The Treatment Was an Infusion of Loam
- Jun 27, 2025
- 2 min read
by Gordon Taylor

The science was sound. Loam alone wasn’t enough, but when mixed with saline and injected, the effect answered every question. Every shout, sharp as a birthday candle flame biting a finger. Felt. Every cancer cell switched back to love, a Valentine’s Day card. No more — is the path to survival pretending not to be queasy. No more — what is the difference between illness and leaving. Between intravenous bags and my sick belly, a mess of crimson moss. Between tiger lilies smoldering at the hospital bedside and cigarette ends. No more — was each number in the anesthetist’s countdown fear or confidence. Was the long-drawn incision, a line on the map of a world. Was the question, what will you hold tighter if you recover. Was the science sound. My cheek rested on a lover’s chest, bright field of blonde wheat, freshest medicine.
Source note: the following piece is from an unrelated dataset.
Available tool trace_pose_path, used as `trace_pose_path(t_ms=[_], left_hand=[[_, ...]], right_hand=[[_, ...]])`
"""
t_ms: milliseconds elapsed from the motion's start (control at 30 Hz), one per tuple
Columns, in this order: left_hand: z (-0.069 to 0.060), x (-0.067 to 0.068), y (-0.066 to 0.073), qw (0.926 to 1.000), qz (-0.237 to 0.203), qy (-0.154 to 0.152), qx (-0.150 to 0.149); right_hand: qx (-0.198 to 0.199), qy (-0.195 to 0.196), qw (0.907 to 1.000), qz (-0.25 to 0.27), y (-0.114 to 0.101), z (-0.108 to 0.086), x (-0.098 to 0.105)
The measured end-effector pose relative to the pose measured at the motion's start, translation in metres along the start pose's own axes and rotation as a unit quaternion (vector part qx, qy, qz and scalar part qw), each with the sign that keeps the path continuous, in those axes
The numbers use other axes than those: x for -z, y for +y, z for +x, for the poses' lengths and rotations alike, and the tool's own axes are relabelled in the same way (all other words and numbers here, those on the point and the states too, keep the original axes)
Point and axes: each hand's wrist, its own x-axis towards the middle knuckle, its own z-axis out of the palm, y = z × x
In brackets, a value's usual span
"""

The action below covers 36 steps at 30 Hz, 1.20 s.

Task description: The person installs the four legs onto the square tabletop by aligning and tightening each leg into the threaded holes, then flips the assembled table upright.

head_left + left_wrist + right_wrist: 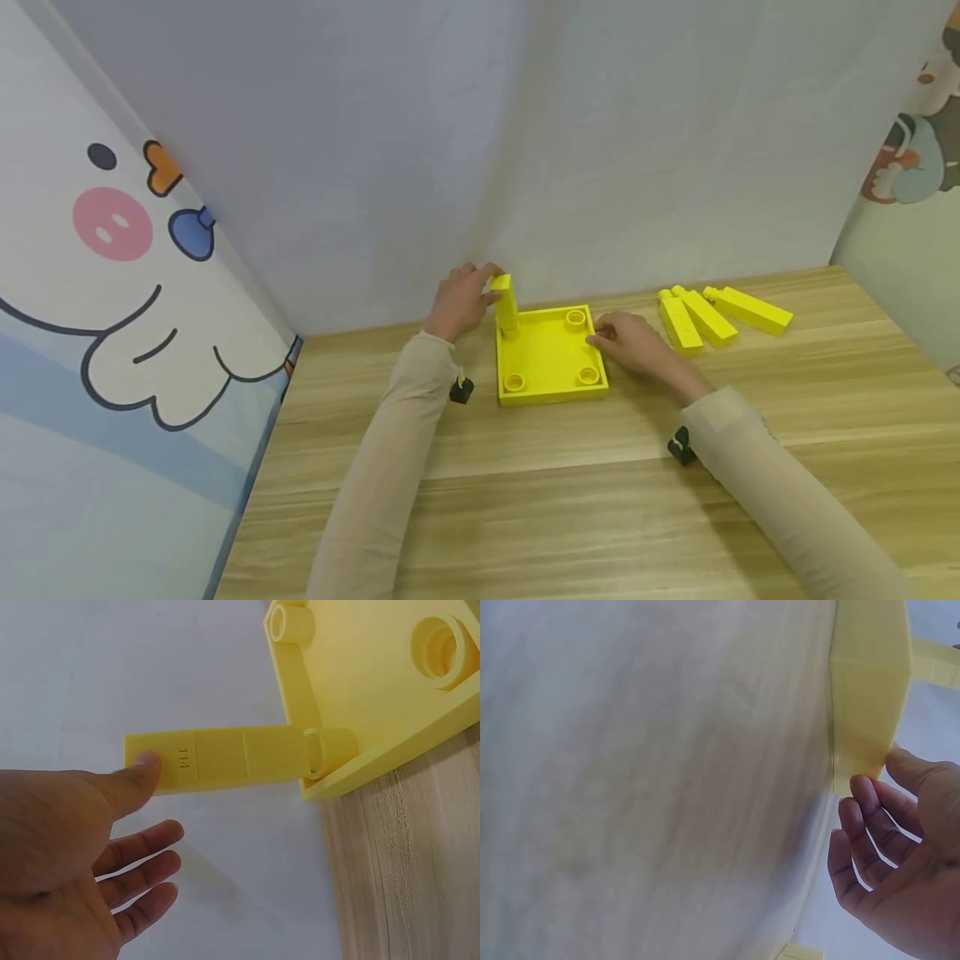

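A yellow square base with raised edges (546, 354) lies on the table, a round socket in each corner. At its far left corner a yellow post (507, 307) stands upright, its lower end at the socket. My left hand (457, 302) pinches this post near the top; in the left wrist view the thumb lies on its numbered face (221, 757) and the other fingers are spread below. My right hand (637, 343) holds the base's right edge between thumb and fingertips. The right wrist view shows those fingers against the base's outer wall (866, 712).
Three loose yellow posts lie to the right of my right hand: a left one (680, 325), a middle one (707, 318) and a right one (753, 312). A pale cloth wall (450, 167) rises behind the wooden table (525, 500). A printed cartoon panel (112, 350) stands on the left.
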Motion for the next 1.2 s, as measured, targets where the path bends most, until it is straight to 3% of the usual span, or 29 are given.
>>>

He whispered; we don’t need to know long-term efficacy of the treatment. Just touch me, he said, smiling. His teeth were perfect. Only one missing molar. Everything else, new. I looked into his forest green eyes, and I did not die. The frayed beige chairs in the vacant lot waiting room became a flock of starlings rising in unison, then a throbbing immune system. The bleached blue hospital gown erupted a spray of tiny organza angels, teal-black mesh wings, fluttering.
Gordon Taylor is a queer emerging poet who walks an ever-swaying wire of technology and poetry. A 2022 Pushcart Prize nominee, his poems have appeared in Narrative, Malahat Review, Poet Lore, Arc, and more. He writes to invite people into a world they may not have seen.